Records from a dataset
____

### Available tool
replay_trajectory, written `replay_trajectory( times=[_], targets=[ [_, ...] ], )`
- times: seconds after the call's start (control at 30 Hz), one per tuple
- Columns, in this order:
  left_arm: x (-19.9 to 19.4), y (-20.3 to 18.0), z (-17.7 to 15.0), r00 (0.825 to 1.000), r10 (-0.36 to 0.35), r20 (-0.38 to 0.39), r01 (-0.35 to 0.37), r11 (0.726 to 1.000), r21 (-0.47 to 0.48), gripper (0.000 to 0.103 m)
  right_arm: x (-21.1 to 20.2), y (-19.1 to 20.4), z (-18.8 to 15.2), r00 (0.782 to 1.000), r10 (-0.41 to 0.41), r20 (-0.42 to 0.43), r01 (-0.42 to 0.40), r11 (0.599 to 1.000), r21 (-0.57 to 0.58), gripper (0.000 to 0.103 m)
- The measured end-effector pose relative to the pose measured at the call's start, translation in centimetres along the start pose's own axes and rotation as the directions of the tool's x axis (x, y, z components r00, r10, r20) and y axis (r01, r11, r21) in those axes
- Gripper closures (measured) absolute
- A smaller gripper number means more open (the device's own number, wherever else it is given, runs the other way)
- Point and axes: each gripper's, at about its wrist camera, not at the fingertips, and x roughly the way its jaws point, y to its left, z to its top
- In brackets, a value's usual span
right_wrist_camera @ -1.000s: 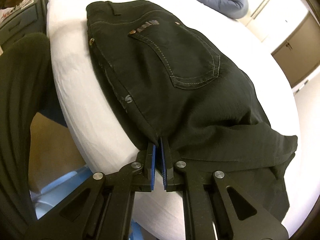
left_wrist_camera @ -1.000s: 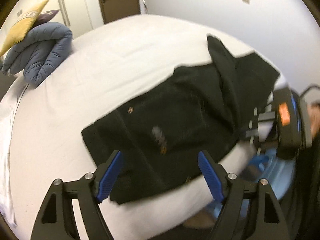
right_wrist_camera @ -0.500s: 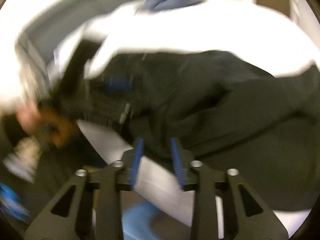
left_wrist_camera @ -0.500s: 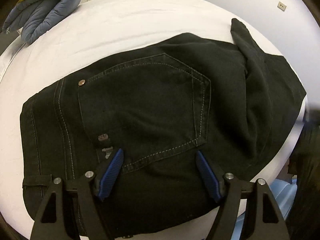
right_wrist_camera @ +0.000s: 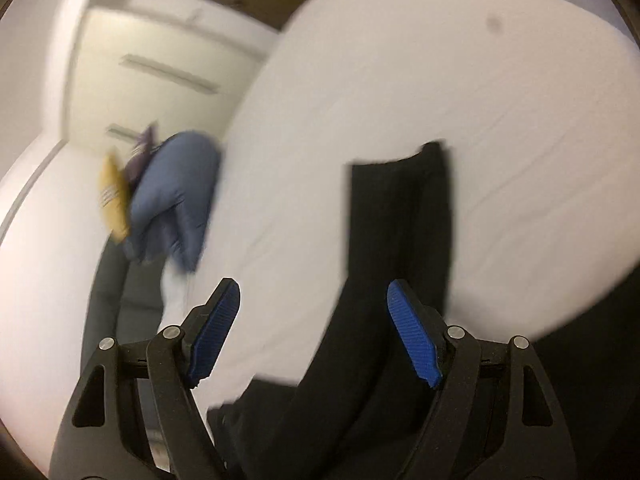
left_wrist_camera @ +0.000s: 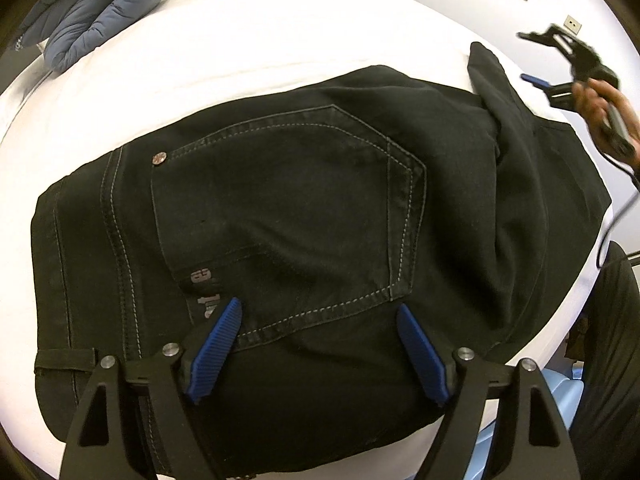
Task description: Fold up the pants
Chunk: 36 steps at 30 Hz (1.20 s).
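Already doubled over, the black pants (left_wrist_camera: 280, 208) lie along the bed's (left_wrist_camera: 300, 28) near edge. Left gripper (left_wrist_camera: 318, 344) hovers spread wide above the back pocket (left_wrist_camera: 280, 208), gripping nothing, likely to press the fold; right gripper (right_wrist_camera: 312, 332), jaws opening and empty, reaches the loose leg end (right_wrist_camera: 400, 208).

black left gripper (left_wrist_camera: 318, 344) (silver screws), ribbed blue pads (left_wrist_camera: 216, 344).
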Motion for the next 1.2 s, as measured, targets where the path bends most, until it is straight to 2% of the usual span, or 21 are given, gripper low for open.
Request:
replay_trajectory(
  times=[0.07,0.13,0.3,0.37,0.4,0.43,0.47,0.53,0.6,0.67,0.77,0.83,0.9,1.0,1.07,1.2],
  targets=[
    [0.4,-0.2,0.5,1.0,-0.003,-0.003,0.003,1.0,-0.001,0.023,1.4,-0.6,1.3,1.0,-0.026,-0.015,0.026,1.0,0.008,0.032],
    [0.5,-0.2,0.5,1.0,-0.006,-0.003,0.006,1.0,-0.005,0.023,2.4,-1.3,1.2,0.998,-0.055,-0.034,0.056,0.998,0.017,0.035],
    [0.5,0.0,0.5,1.0,-0.009,-0.004,0.009,1.0,-0.007,0.023,5.3,-2.6,2.4,0.996,-0.062,-0.061,0.065,0.996,0.056,0.043],
    [0.5,0.1,0.5,1.0,-0.01,-0.002,0.009,1.0,-0.008,0.023,6.1,-2.8,2.7,0.996,-0.069,-0.065,0.072,0.997,0.042,0.054],
    [0.5,0.0,0.5,1.0,-0.01,-0.002,0.01,1.0,-0.008,0.023,6.8,-2.9,3.2,0.995,-0.067,-0.07,0.069,0.997,0.034,0.069],
    [0.5,0.0,0.5,1.0,-0.01,-0.001,0.01,1.0,-0.008,0.023,7.2,-2.9,3.5,0.995,-0.061,-0.077,0.063,0.998,0.024,0.078],
    [0.5,0.1,0.5,1.0,-0.01,-0.001,0.01,1.0,-0.008,0.023,7.4,-3.0,3.0,0.995,-0.068,-0.075,0.068,0.998,0.008,0.08],
    [0.5,0.0,0.4,1.0,-0.009,-0.001,0.009,1.0,-0.007,0.023,7.7,-3.0,1.9,0.995,-0.074,-0.07,0.072,0.997,-0.031,0.096],
    [0.4,0.0,0.3,1.0,-0.008,-0.001,0.008,1.0,-0.006,0.023,7.1,-1.8,1.3,0.995,-0.093,-0.042,0.09,0.993,-0.07,0.099],
    [0.3,0.0,0.3,1.0,-0.008,-0.002,0.008,1.0,-0.006,0.023,5.1,-0.5,0.7,0.998,-0.06,0.014,0.061,0.995,-0.073,0.1],
    [0.4,-0.1,0.3,1.0,-0.006,-0.003,0.006,1.0,-0.008,0.023,-0.4,1.1,-0.6,0.993,-0.024,0.114,0.032,0.997,-0.074,0.1],
    [0.3,-0.1,0.4,1.0,-0.007,-0.003,0.007,1.0,-0.007,0.023,-4.5,0.7,-1.6,0.984,-0.003,0.178,0.013,0.998,-0.053,0.101],
    [0.3,-0.1,0.4,1.0,-0.011,-0.003,0.011,1.0,-0.007,0.023,-9.7,-1.5,-3.3,0.973,0.009,0.23,-0.001,0.999,-0.033,0.101],
    [0.3,0.2,0.5,1.0,-0.027,-0.004,0.027,1.0,-0.015,0.023,-15.7,-4.2,-6.3,0.956,-0.042,0.291,0.034,0.999,0.032,0.101],
    [0.2,0.6,0.6,0.999,-0.044,-0.003,0.044,0.999,-0.03,0.023,-18.9,-7.1,-8.5,0.94,-0.104,0.325,0.069,0.991,0.117,0.101],
    [0.1,1.6,1.0,0.997,-0.079,-0.004,0.079,0.994,-0.081,0.023,-20.9,-11.4,-12.0,0.93,-0.208,0.304,0.134,0.96,0.244,0.101]
  ],
)
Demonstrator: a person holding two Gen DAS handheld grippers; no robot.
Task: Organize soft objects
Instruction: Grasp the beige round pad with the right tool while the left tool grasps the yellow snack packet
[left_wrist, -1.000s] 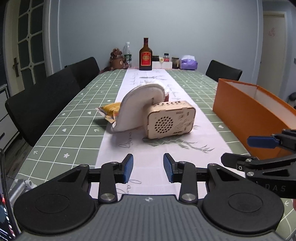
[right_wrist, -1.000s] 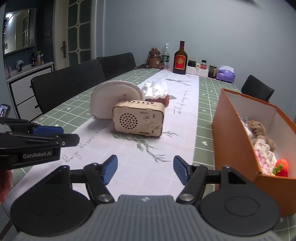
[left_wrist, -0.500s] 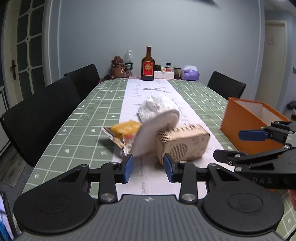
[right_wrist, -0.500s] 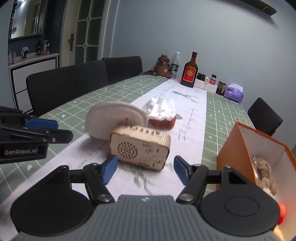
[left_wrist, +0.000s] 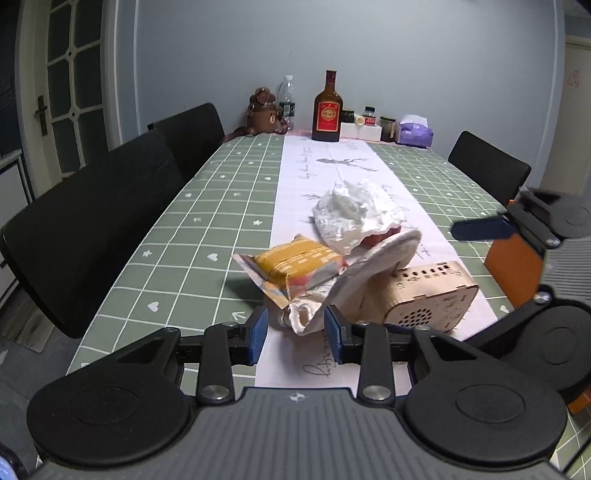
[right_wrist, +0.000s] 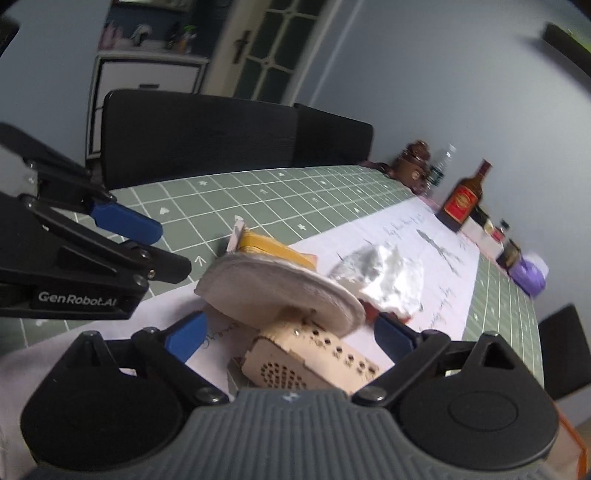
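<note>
A white soft pad (left_wrist: 369, 273) leans on a wooden speaker box (left_wrist: 424, 299) on the table runner; it also shows in the right wrist view (right_wrist: 280, 291). My left gripper (left_wrist: 295, 330) is open, its blue fingertips on either side of the pad's lower end. My right gripper (right_wrist: 290, 338) is open wide, above the wooden speaker box (right_wrist: 310, 362) with the pad just beyond. The orange box (left_wrist: 513, 269) stands at the right, mostly hidden behind the right gripper's body.
A yellow snack packet (left_wrist: 295, 266) and a crumpled white bag (left_wrist: 354, 214) over a red item lie behind the pad. A bottle (left_wrist: 327, 110), jars and a brown plush (left_wrist: 264, 116) stand at the far end. Black chairs (left_wrist: 110, 206) line the left side.
Both grippers moved forward and closer to the pile. The left gripper's fingertips now flank the pad's lower end; the right gripper tilted and hangs over the speaker box.
</note>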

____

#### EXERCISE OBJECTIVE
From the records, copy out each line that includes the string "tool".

#### RESPONSE TO THE TASK
### Available tool
- The measured end-effector pose relative to the pose measured at the call's start, translation in centimetres along the start pose's own axes and rotation as the directions of the tool's x axis (x, y, z components r00, r10, r20) and y axis (r01, r11, r21) in those axes
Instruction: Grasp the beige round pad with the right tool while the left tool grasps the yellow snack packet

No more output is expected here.